I looked at my almost empty bucket of beans and thought about how easy it is for me to expect God to do the special things or give special gifts because I am keeping my attitude right or because I am doing the right thing, and I suddenly felt so ashamed of my petty expectations and my selfish heart. There was more than enough reason to give glory to God and to shout aloud His praise. He had given me so much in so many ways that counted far more than a bean crop from a Delaware summer. I finished my call with my brother, and looked at the sum total of beans in my bucket. It wasn’t even half full.
But my heart! My heart! It was brimming over with praise for God’s incredible Mercy towards me in a thousand ways with every single breath. I felt the sting of sadness for our friend and his family, and I don’t think I will ever make my peace with suicide, but I also can stand in the presence of an almighty God and lay the questions at his feet, and decide to trust Him with the things that I can never personally explain.

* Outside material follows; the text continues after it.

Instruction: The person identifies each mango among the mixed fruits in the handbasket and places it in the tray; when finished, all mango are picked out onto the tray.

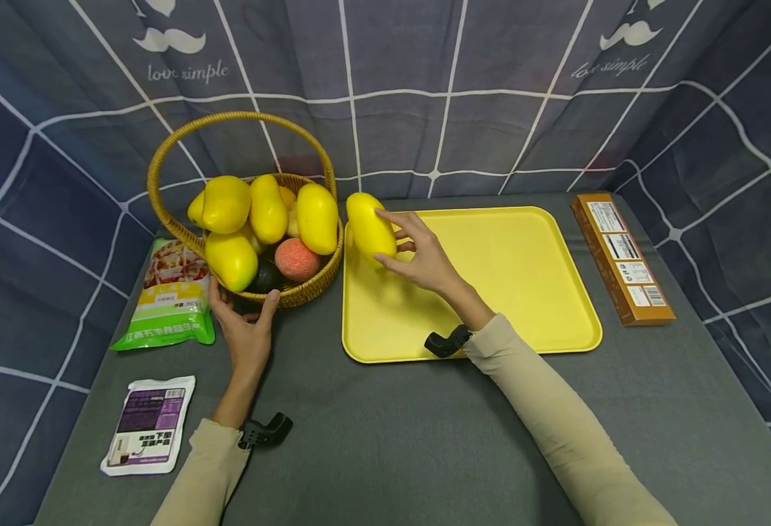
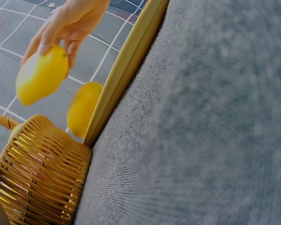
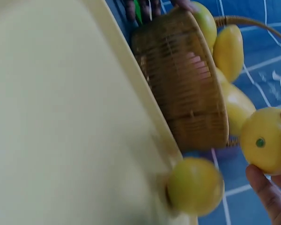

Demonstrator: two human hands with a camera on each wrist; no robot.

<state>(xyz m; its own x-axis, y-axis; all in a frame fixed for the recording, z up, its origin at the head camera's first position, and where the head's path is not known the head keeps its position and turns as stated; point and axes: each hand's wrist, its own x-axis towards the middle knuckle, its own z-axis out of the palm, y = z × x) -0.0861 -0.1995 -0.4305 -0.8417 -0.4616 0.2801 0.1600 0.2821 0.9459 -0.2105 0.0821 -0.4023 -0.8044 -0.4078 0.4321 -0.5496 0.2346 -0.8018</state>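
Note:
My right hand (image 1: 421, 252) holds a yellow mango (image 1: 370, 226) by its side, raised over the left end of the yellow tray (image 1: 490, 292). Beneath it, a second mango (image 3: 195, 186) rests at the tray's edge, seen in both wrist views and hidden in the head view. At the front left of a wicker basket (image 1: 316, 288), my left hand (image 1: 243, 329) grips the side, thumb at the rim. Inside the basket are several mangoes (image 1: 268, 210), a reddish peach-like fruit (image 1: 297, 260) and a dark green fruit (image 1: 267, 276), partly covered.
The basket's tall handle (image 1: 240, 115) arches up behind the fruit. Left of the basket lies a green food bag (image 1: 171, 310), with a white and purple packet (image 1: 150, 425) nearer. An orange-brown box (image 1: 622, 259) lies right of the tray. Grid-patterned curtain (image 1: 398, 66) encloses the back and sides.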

God doesn’t settle His accounts in September. And God’s mercy is not measured by a five gallon bucket that is standing almost empty.
Habakkuk 3:17-19
17 Though the fig tree does not bud
and there are no grapes on the vines,
though the olive crop fails
and the fields produce no food,
though there are no sheep in the pen
and no cattle in the stalls,
18 yet I will rejoice in the Lord,
I will be joyful in God my Savior.
19 The Sovereign Lord is my strength;
he makes my feet like the feet of a deer,
he enables me to tread on the heights.
And so, my heart gives humble, grateful praise!
I’ve had many of the same thoughts, Aunt Maryann. How much pain I’ve been spared in this life, and how I did absolutely nothing to deserve it. Thank you for sharing your faith journey and encouraging me today. Praying for you also as you grieve the loss of your friend.